Effective Date: July 15, 2003
Parties:

Connecticut Bancshares

Sectors: Chemicals
Governing Law:  Connecticut
EXHIBIT 10.16


TERMINATION AND RELEASE AGREEMENT


This Termination and Release Agreement (this " Agreement" ) is entered into as of July 15, 2003 by and among Michael J. Hartl (the " Executive" ), Connecticut Bancshares, Inc., a Delaware corporation (" Connecticut Bancshares" ), The Savings Bank of Manchester, a Connecticut savings bank and a wholly-owned subsidiary of Connecticut Bancshares (" Manchester" ), and The New Haven Savings Bank, a Connecticut mutual savings bank (" New Haven" ).


RECITALS


WHEREAS, New Haven, Connecticut Bancshares and Manchester have entered into an Agreement and Plan of Merger, dated as of July 15, 2003 (the " Merger Agreement" ); and

WHEREAS, Section 7.6.5 of the Merger Agreement provides that New Haven, Connecticut Bancshares, Manchester and the Executive shall enter into this Agreement which shall terminate the Change in Control Agreement between the Executive, Connecticut Bancshares and Manchester dated May 19, 2000 (the " Control Agreement" ) as of the Effective Date of the Merger, and in lieu of any rights and payments under said Control Agreement, the Executive shall be entitled to the rights and payments set forth herein.

NOW THEREFORE, in consideration of the foregoing and other good and valuable consideration the receipt and sufficiency of which is hereby acknowledged, the Executive, Connecticut Bancshares, Manchester and New Haven agree as follows:

1 . Certain Actions to Be Taken in 2003 .

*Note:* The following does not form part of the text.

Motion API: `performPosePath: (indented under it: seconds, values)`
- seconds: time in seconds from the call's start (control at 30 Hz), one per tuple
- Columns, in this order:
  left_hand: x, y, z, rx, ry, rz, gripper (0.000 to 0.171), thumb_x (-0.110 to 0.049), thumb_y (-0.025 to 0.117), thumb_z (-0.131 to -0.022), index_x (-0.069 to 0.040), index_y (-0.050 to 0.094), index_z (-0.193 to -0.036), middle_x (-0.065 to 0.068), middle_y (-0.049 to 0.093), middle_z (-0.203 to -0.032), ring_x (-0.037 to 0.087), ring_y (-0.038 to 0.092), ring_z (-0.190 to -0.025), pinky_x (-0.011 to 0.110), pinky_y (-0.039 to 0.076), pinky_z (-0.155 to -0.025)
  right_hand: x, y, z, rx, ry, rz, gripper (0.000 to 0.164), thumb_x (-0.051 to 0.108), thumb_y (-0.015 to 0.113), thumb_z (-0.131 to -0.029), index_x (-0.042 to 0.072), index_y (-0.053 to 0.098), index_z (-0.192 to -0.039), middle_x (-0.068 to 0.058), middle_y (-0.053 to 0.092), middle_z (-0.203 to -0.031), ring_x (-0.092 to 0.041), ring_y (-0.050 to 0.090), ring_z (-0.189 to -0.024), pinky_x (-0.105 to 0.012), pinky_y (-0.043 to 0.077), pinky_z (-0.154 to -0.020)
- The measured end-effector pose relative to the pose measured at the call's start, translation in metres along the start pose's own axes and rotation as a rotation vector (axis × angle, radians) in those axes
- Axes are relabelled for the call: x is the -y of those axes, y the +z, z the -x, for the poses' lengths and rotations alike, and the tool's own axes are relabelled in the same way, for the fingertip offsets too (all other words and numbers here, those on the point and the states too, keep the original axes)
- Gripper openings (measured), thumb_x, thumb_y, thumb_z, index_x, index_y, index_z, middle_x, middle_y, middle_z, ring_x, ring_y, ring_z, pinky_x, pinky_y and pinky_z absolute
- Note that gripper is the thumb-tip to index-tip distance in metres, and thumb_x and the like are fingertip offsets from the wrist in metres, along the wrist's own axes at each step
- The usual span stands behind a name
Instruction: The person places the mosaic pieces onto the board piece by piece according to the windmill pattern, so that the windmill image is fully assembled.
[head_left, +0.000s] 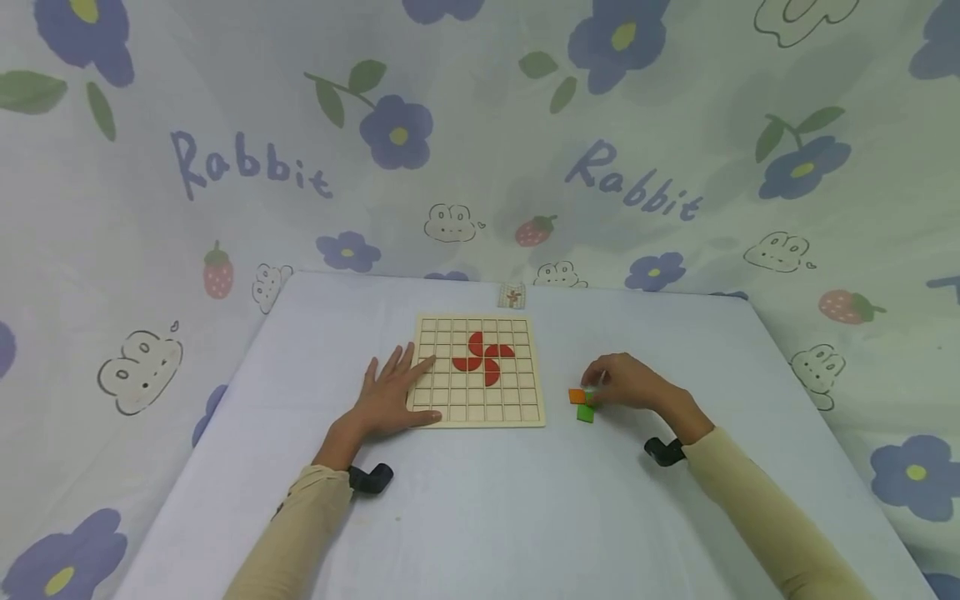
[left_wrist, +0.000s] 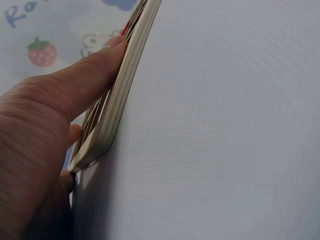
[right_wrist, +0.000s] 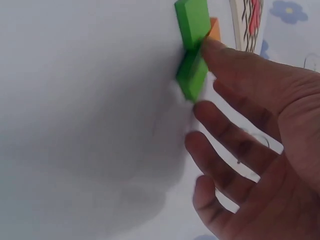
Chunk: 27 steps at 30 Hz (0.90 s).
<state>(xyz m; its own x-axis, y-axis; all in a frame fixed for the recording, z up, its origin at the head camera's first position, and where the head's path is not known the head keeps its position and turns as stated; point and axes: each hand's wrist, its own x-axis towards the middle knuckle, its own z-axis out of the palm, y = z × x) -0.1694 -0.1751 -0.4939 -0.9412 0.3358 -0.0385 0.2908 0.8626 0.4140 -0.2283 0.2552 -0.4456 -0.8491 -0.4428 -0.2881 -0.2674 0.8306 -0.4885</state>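
Observation:
The square wooden grid board [head_left: 442,383] bears several red rounded pieces [head_left: 491,372] set in a pinwheel near its middle. My left hand [head_left: 387,402] rests spread on the board's left edge, thumb on the near left corner; the left wrist view shows this thumb [left_wrist: 95,70] lying along the rim. To the right of the board, my right hand [head_left: 630,381] pinches a green tile [right_wrist: 194,77], thumb on its upper end and a fingertip at its lower end. A second green tile [head_left: 585,413] and an orange tile [head_left: 576,397] lie right beside it.
A small pattern card [head_left: 512,295] lies behind the board near the table's far edge. White cloth covers the table [head_left: 487,508]. A printed curtain [head_left: 480,167] with flowers and rabbits hangs around the back and sides.

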Motion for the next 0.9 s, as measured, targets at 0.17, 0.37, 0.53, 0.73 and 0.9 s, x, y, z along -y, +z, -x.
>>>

(a) The Executive hereby agrees to take the following actions between the date hereof and December 31, 2003, it being the intention of the parties hereto that all of such actions shall be fully effective and consummated no later than December 31, 2003:

(i) exercise all vested non-qualified stock options granted to the Executive under Connecticut Bancshares' 2000 Stock-Based Incentive Plan (the " Incentive Plan" ) and 2002 Equity Compensation Plan (the " Compensation Plan" ), including non-qualified stock options scheduled to vest prior to December 31, 2003 (i.e., all vested non-qualified options under either plan to be exercised);


(ii) both (A) exercise all vested incentive stock options granted to the Executive under the Incentive Plan and/or the Compensation Plan (including incentive stock options scheduled to vest prior to December 31, 2003) and (B) effect a sale of all of the shares of Connecticut Bancshares' common stock acquired upon such exercise (including shares acquired upon the exercise of incentive stock options in 2003 prior to the date of this Agreement if such shares have not been sold prior to the date hereof) in a manner that will constitute a " disqualifying disposition" of such shares for purposes of Section 421(b) of the Code (i.e., all vested incentive options under either plan to be exercised, with the underlying shares sold);

(iii) agree to the accelerated vesting as of December 31, 2003 of all then unvested restricted stock awards granted to the Executive under the Incentive Plan and/or the Compensation Plan (i.e., all unvested restricted stock awards under either plan to be accelerated); and


(iv) accept payment on December 31, 2003 of any cash bonus to which the Executive may be entitled to receive pursuant to Manchester' s Bonus Plan for services rendered in 2003 and which otherwise would be payable in the ordinary course by Manchester to the Executive in 2004.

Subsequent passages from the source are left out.